Together, we employ 194,000 people and spend more than $39 billion each year. More than 70% of councils are rural, regional, or remote. And regional councils invest around $12 billion per annum in regional communities. Across Australia, we employ thousands of apprentices and trainees in areas as diverse as agriculture, ICT, financial services, transport, automotive services, engineering, hospitality, construction, and if we had more secure longer-term funding we could take on more.

We are crying out for the funding to employ more childcare workers, business services workers, landscapers, community service workers, plumbers, librarians, painters, tilers, carpenters and more.

As major procurers we are well-placed to play a key role in developing plans to support jobs and strengthen local supply chains.  Did I mention $39 billion dollars? Just in our ordinary day-to-day operations, local governments buy workwear and protective equipment, tyres and batteries, every kind of construction and industrial material you could imagine, the whole gamut of vehicles and machinery, office supplies, media and creative services – and oh yes, books. For our libraries.
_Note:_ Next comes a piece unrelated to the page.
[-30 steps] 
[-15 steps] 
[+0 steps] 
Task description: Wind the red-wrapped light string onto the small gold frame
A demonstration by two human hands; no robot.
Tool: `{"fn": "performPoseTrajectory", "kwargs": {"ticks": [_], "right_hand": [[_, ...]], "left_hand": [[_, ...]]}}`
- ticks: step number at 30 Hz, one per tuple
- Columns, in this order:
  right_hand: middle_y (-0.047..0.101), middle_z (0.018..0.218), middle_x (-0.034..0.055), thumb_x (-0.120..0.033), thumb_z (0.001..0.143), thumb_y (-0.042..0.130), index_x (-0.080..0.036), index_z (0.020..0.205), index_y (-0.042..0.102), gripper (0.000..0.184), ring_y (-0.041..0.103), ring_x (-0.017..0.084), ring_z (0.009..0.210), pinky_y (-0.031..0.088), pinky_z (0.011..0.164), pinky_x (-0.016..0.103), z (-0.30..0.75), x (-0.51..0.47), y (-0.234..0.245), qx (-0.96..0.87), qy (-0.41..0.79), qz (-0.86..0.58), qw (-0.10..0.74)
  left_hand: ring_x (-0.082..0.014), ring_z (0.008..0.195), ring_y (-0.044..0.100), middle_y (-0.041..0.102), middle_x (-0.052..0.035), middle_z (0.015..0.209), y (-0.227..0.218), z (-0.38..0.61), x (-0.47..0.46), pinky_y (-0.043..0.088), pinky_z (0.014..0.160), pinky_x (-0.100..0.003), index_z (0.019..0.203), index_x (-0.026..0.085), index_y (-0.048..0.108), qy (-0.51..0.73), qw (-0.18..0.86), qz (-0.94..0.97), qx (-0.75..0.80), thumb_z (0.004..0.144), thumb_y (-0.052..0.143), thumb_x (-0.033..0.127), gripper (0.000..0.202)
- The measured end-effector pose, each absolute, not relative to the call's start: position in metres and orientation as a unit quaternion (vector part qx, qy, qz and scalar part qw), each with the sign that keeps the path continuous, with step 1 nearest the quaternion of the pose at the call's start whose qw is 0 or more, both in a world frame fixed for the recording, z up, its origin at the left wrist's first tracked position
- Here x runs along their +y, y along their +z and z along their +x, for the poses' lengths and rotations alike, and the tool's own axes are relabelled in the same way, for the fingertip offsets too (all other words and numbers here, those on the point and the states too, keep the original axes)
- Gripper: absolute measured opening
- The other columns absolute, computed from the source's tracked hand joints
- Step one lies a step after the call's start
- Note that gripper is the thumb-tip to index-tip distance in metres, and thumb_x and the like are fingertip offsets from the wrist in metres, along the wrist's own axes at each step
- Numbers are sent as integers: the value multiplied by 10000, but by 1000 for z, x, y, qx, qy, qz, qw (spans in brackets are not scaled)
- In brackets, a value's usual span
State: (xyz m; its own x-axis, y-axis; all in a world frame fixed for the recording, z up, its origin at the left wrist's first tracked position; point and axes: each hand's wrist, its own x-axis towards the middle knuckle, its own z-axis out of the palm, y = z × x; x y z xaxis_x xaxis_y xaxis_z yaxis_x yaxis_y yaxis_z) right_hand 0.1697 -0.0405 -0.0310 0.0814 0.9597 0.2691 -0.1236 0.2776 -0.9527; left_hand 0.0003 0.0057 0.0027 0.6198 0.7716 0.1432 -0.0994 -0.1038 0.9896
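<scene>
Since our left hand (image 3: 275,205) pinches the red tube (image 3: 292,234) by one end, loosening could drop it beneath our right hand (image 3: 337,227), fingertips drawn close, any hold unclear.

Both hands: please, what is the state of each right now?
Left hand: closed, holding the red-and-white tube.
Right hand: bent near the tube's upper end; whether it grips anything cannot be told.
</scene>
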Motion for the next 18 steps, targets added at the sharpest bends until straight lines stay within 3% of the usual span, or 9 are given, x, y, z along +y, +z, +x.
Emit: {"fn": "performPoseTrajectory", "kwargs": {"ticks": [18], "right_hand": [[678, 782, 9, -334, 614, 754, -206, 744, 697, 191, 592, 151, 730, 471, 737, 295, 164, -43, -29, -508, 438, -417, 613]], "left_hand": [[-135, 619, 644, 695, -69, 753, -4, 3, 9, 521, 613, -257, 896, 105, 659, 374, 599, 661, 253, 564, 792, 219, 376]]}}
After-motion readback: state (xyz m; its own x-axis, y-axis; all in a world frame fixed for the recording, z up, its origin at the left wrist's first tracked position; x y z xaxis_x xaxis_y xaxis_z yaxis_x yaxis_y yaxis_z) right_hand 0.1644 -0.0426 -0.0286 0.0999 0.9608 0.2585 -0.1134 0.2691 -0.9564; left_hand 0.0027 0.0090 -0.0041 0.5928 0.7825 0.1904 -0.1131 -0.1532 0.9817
We collect just 3.6 percent of the taxation and yet we are responsible for 33 percent of the public infrastructure.  We’re productive, efficient and when we work together, we can create real change.

For example, in Sydney we’re working with the Hunter region in NSW to create a recycling factory that will turn glass from recycling collection into road base – creating a truly circular economy. We’re taking glass from your recycling bin, and hoping to buy it back at road and footpath base – creating new jobs in a coal mining region in the process.

Two years ago, when the globalised economy was considered all upside and no risk, we could send our recycling overseas and we could buy our road-base from overseas as well. But it turns out, there are risks to thinking globally and forgetting to think locally, and a world-wide pandemic is one of them. So, working together, councils have come up with a solution that will help us with our recycling, provide us with a local source of road-base, and create clean green jobs in the Hunter.

Another example of councils working together to create enormous change is VECO.  46 of Victoria’s 79 councils are part of the Victorian Energy Collaboration, with their electricity needs pooled into one long-term renewable energy contract. The emissions saved are the same as taking 90,000 cars off the road.

Indeed, a recent report from the ICLEI, or the Global Covenant of Mayors for Climate and Energy, revealed that if all the targets set by Australian local governments were met an incredible 88,200 kt CO2 emissions would be reduced – which would bring Australia 96 per cent of the way to meeting its current target of 28% reduction by 2030. With a national program to help local governments deliver on their ambitions, there is huge emissions reduction potential – and opportunity to grow a roaring green economy across Australia.

Local councils are flexible, we are collaborative, and we are agile in ways State and Territory governments, and the Commonwealth, can’t be.  So many of the problems we face as a nation, local government can be part of the solution – whether it’s coping with the pandemic, recovering from it, addressing climate change and climate change mitigation, supporting local businesses, or Closing the Gap.

To do this, we need the Federal Government to restore Financial Assistance Grants to a level equal to at least 1 percent of Commonwealth Tax Revenue – the level they were when Keating was the Prime Minister, The level they were when John Howard became Prime Minister in 1996.  The current level is closer to 0.5 percent – and that is just not enough.  

A fundamental part of our campaign must be to let the Government know that we value the funding but that we don’t just want a one-off cash injection – we want the increase in the financial assistance grants to be ongoing.

We share the same ambitions to improve productivity, create prosperous and liveable places, improve the quality of life of our residents, enhance community wellbeing, and build social cohesion.

We can be part of building stronger, more resilient communities. In fact, I would say that local government is crucial to the heart of that project.

All we need is the recognition, the place at the table, and the funding, to contribute at our best.